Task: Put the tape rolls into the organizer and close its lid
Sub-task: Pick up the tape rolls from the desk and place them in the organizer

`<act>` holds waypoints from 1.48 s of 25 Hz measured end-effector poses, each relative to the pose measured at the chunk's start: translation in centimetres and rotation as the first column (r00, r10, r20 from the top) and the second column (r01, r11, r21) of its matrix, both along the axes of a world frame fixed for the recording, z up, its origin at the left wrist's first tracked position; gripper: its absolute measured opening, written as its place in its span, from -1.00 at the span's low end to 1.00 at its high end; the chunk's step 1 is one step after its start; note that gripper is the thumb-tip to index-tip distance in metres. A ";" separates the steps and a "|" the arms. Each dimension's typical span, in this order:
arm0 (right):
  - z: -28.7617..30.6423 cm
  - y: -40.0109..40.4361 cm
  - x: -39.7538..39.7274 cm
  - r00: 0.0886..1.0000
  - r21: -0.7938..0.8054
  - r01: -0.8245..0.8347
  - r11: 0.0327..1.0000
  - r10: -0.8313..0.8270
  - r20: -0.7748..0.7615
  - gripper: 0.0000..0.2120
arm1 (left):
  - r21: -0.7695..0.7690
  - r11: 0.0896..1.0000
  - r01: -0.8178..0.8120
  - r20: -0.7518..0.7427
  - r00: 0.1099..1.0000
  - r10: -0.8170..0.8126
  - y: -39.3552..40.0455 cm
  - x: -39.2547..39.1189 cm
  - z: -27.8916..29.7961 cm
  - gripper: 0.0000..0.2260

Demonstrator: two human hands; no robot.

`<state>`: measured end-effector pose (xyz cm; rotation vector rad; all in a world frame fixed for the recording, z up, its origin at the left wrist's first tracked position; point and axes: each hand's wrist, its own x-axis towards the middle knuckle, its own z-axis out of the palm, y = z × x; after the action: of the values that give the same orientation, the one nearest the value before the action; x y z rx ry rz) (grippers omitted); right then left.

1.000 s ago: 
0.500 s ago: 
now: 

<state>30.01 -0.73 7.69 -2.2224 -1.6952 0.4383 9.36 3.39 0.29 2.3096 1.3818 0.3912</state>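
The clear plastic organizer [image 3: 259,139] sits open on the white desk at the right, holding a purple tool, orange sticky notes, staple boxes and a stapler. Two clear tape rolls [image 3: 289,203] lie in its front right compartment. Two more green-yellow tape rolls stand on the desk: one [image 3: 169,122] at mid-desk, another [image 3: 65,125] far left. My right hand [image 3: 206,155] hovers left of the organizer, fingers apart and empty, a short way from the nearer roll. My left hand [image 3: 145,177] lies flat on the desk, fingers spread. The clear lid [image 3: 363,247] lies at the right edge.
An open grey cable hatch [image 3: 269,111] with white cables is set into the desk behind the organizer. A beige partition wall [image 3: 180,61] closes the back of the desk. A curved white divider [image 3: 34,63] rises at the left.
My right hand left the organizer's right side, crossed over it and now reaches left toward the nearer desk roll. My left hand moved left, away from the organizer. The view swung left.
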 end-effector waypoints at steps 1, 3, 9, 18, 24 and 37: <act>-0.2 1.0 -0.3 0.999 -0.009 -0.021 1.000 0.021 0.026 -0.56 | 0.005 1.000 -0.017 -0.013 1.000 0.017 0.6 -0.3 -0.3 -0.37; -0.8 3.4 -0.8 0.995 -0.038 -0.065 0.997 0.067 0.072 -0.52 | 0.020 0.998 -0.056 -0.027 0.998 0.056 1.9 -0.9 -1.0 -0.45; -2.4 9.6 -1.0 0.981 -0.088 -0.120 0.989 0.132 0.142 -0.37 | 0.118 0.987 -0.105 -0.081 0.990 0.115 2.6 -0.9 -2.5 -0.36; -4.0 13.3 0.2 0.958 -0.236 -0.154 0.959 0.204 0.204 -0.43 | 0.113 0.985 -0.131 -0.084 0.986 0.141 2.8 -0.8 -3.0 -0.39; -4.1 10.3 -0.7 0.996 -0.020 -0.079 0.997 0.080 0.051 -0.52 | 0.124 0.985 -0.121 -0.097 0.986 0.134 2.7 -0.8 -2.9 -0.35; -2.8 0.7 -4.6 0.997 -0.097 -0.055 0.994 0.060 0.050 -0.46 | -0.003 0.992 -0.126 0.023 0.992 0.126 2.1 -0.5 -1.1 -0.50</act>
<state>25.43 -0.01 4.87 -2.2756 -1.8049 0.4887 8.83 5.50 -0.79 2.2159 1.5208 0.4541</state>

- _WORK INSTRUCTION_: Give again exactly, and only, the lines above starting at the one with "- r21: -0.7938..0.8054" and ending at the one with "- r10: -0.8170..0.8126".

- _RESPONSE AREA_:
  - r21: -0.7938..0.8054
  - r01: -0.8245..0.8347
  - r11: 0.0327..1.0000
  - r10: -0.8313..0.8270
  - r20: -0.7748..0.7615
  - gripper: 0.0000..0.2120
arm1 (left):
  - r21: -0.7695..0.7690
  - r11: 0.0896..1.0000
  - r01: -0.8178..0.8120
  - r20: -0.7518..0.7427
  - r00: 0.1099..1.0000
  - r10: -0.8170..0.8126

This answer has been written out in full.